Pretensje Michaiła Gorbaczowa do Zachodu, że oszukał Rosję osłabioną po klęsce komunizmu i sprowokował tym nową zimną wojnę są nieuzasadnione - uważa naczelny korespondent zagraniczny londyńskiego dziennika "The Daily Telegraph".
2014-11-10, 14:08
Posłuchaj
Gorbaczow wystąpił z takim zarzutem na obchodach 25-lecia upadku muru berlińskiego. Autor artykułu w gazecie "The Daily Telegraph", David Blair, powołuje się na ujawnione niedawno dokument.
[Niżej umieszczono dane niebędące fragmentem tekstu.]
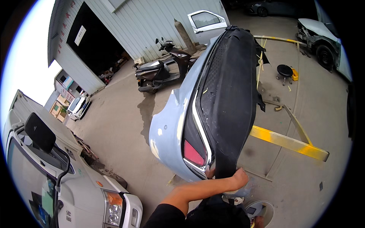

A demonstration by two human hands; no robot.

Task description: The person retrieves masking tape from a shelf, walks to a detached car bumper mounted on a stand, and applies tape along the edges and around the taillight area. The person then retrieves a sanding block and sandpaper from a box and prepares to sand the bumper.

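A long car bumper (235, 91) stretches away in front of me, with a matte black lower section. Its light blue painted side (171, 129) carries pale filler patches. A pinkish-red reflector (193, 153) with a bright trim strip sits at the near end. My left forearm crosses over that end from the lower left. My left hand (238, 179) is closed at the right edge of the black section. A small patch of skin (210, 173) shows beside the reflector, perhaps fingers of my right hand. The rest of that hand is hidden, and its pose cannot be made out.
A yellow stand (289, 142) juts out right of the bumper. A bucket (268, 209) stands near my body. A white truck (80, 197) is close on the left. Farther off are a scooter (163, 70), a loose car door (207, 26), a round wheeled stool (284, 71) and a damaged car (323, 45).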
Według niego - jak pisze ten dziennikarz - szef niemieckiego MSZ z lutego 1990 roku, Hans Dietrich Genscher mówił w rozmowie z Eduardem Schewardnadze tak: "Jedna rzecz jest dla nas pewna - NATO nie będzie się rozszerzać na Wschód."
Jednak Sojusz Północnoatlantycki przyjął potem Polskę, pięć innych państw dawnego Układu Warszawskiego i trzy dawne republiki ZSRR.
Wygląda to więc istotnie na zdradę Rosji przez Zachód - zauważa David Blair, ale potem zauważa, że pretensje Gorbaczowa są chybione. Świadczą, że on sam, tak jak Putin, nie wyzwolił się z zimnowojennej mentalności - pisze David Blair. Uznał przecież, że zjednoczone Niemcy mają prawo do członkostwa NATO, bo "taka była wola narodu".
Putin i Gorbaczow zarzucają postawę zimnowojenną Zachodowi, ale to oni zachowali zimnowojenną mentalność. Ani Polska, ani pozostali wschodni członkowie NATO nie zagrażają Rosji - raczej odwrotnie i to dlatego schronili się w NATO. To nie szaleństwo Zachodu odpowiada za cień, jaki kładzie się znów na Europie, wyjaśnienia trzeba szukać w Rosji - kończy David Blair w dzienniku "Daily Telegraph".